- Born: Thomas Burgin Britt March 4, 1936 Kansas City, Missouri
- Died: January 4, 2026 (aged 89) Astoria, Queens, New York
- Occupation: Interior designer

= Tom Britt =

American interior designer (1936–2026)

Thomas Burgin Britt (March 4, 1936 – January 4, 2026) was an American interior designer known for his opulent, maximalist style.

==Life and career==
Tom Britt was born on March 4, 1936, in Kansas City, Missouri. He was the eldest of two sons of Ruth (Burgin) Britt and lawyer James Thomas Britt. As a child, he was interested in the arts and interior design. He was a regular reader of House & Garden and House Beautiful. He had early experiences designing interiors, including redecorating his grandparents' third floor with a bold black-and-silver palette.
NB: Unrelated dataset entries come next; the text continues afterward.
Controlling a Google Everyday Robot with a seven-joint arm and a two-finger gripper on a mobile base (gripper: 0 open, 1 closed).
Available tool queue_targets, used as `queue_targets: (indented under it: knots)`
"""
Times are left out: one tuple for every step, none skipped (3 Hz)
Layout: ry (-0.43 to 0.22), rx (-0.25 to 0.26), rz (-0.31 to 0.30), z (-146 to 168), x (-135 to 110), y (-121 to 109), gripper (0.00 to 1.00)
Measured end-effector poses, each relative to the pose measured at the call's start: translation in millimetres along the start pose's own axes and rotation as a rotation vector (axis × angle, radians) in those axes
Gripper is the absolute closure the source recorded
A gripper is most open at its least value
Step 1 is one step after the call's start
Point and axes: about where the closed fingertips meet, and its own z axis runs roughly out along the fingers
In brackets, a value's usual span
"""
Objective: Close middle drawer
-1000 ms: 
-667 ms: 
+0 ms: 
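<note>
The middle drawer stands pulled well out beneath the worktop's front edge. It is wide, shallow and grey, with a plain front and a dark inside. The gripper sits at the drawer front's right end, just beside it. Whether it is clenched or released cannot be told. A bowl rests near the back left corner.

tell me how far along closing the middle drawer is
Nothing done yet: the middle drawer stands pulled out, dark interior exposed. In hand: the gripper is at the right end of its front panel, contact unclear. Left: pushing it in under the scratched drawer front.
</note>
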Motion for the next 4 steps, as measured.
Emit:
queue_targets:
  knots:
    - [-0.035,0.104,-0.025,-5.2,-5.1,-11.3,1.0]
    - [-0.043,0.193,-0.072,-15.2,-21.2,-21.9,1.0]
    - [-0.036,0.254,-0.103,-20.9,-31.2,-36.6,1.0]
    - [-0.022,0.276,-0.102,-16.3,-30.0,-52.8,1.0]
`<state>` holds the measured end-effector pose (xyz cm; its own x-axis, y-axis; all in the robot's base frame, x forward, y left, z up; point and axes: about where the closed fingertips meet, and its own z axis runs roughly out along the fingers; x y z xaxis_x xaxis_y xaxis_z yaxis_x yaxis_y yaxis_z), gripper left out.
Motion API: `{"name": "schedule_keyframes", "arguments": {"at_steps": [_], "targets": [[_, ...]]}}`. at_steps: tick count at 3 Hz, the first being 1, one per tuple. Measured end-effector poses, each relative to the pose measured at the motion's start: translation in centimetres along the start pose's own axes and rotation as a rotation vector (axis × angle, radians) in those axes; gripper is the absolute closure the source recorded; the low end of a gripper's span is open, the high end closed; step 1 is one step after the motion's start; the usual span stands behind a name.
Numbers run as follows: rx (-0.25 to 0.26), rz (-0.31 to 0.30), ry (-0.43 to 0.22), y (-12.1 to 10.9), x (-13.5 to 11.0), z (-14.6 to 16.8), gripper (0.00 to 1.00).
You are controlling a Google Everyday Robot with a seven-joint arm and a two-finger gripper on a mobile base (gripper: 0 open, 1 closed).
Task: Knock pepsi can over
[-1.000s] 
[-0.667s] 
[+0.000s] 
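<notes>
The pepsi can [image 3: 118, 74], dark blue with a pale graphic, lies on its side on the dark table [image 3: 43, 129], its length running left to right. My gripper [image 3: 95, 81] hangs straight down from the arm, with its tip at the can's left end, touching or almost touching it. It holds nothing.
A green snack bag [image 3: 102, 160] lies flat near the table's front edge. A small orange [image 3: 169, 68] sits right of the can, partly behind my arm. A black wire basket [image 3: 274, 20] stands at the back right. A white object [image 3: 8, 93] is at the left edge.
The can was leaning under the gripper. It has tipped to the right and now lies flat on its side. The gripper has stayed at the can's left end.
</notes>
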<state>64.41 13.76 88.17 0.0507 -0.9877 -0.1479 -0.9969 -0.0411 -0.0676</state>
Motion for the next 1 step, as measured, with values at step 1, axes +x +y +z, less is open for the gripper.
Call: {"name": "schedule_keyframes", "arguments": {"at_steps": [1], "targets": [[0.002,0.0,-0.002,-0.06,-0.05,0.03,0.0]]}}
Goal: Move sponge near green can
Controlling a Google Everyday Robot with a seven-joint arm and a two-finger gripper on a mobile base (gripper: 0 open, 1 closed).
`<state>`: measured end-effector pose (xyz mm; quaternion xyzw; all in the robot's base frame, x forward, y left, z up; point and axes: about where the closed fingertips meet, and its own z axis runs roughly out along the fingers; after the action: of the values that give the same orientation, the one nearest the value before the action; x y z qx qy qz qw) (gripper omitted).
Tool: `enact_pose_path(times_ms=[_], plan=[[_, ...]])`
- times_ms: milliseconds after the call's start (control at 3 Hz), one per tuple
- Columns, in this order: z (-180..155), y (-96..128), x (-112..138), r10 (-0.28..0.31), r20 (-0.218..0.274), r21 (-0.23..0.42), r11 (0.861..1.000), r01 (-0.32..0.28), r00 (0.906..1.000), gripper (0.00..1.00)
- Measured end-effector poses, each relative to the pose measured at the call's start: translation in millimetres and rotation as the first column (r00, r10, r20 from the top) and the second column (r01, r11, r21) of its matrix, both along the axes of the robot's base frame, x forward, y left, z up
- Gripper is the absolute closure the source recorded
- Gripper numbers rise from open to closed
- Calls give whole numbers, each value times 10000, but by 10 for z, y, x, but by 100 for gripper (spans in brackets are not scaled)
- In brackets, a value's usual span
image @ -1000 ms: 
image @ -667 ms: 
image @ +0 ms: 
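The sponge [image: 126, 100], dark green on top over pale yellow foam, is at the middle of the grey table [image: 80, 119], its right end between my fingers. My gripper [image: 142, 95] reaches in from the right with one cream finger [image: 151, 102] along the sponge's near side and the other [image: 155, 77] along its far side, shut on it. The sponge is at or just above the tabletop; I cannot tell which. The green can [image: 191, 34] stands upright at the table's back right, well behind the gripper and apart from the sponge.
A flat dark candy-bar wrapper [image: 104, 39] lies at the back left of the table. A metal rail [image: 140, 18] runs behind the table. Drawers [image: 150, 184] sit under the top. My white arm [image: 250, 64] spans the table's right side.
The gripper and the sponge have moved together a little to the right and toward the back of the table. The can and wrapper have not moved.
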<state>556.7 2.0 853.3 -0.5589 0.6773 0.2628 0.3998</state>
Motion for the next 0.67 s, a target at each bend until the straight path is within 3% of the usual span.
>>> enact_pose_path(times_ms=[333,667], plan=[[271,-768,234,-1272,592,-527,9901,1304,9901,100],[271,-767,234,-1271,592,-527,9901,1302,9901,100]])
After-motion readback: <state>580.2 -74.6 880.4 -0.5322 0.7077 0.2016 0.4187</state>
When he was 15, his parents entrusted him to renovate their home while they were away, a project that involved moving walls, adding architectural pilasters, and changing the colors of the rooms of his parents.

Britt studied design at the Parsons School of Design and graduated from New York University in 1959. While at NYU, he was mentored by and worked as an assistant for the designer Rose Cumming. He worked for interior designer John Gerald for five years, until he founded his own design firm in New York City in 1964. After founding the firm, he had a five-year partnership with the South American designer William Piedrahita in a furniture design business.

Britt died at his home in Astoria, Queens, on January 4, 2026, at the age of 89.